* **Task requirements**:
Write each line below back out exactly, omitting its pictures.

* **Provided data**:
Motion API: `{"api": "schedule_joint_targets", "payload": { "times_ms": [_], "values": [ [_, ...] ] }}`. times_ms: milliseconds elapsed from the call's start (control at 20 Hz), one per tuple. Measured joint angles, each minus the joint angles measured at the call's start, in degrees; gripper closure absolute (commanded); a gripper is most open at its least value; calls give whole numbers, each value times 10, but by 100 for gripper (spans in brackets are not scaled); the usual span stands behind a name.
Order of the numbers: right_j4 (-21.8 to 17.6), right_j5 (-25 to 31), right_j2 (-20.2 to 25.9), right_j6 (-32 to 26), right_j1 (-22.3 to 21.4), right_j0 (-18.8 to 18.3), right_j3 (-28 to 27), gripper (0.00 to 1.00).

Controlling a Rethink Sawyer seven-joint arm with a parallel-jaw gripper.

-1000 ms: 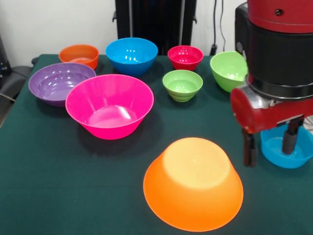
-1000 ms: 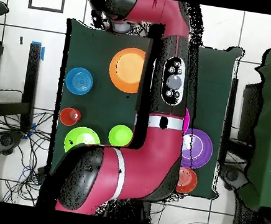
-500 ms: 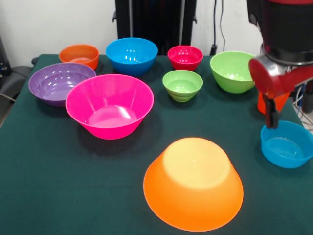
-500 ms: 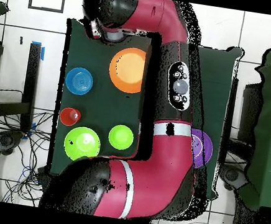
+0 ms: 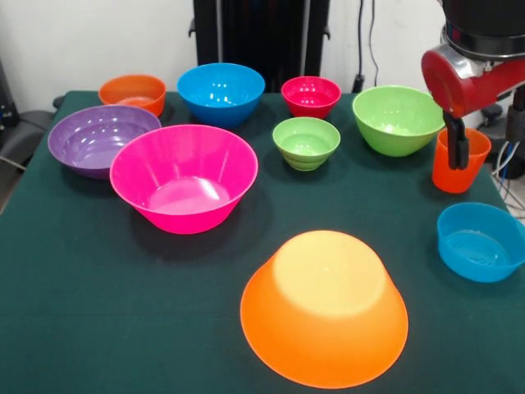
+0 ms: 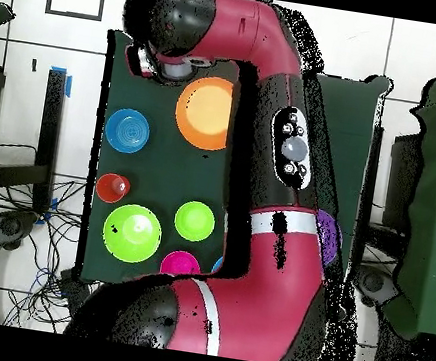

* **Answer to this exercise**:
Motion API: `{"api": "schedule_joint_targets", "payload": { "times_ms": [_], "values": [ [_, ...] ] }}`. times_ms: milliseconds elapsed from the call's start (control at 20 Hz), one per tuple. Measured joint angles, each minus the joint angles measured at the call's start, in degrees; gripper closure absolute (commanded); a gripper is most open at its least value; calls give whole numbers, each value times 10, but by 100 for gripper (spans in brackets are not scaled); the usual span stands behind a name.
Order of the numbers: right_j4 (-21.8 to 17.6), right_j5 (-25 to 31), right_j2 (-20.2 to 25.9), right_j6 (-32 to 26), right_j1 (-22.3 to 21.4), right_j0 (-18.8 to 18.3), right_j3 (-28 to 27), gripper (0.00 to 1.00).

Controlling a Rethink Sawyer seven-joint arm with a parallel-jaw gripper.

-1000 ms: 
-1000 ms: 
-500 ms: 
-500 ms: 
+0 ms: 
+0 ms: 

Output is finished, and nothing else is required.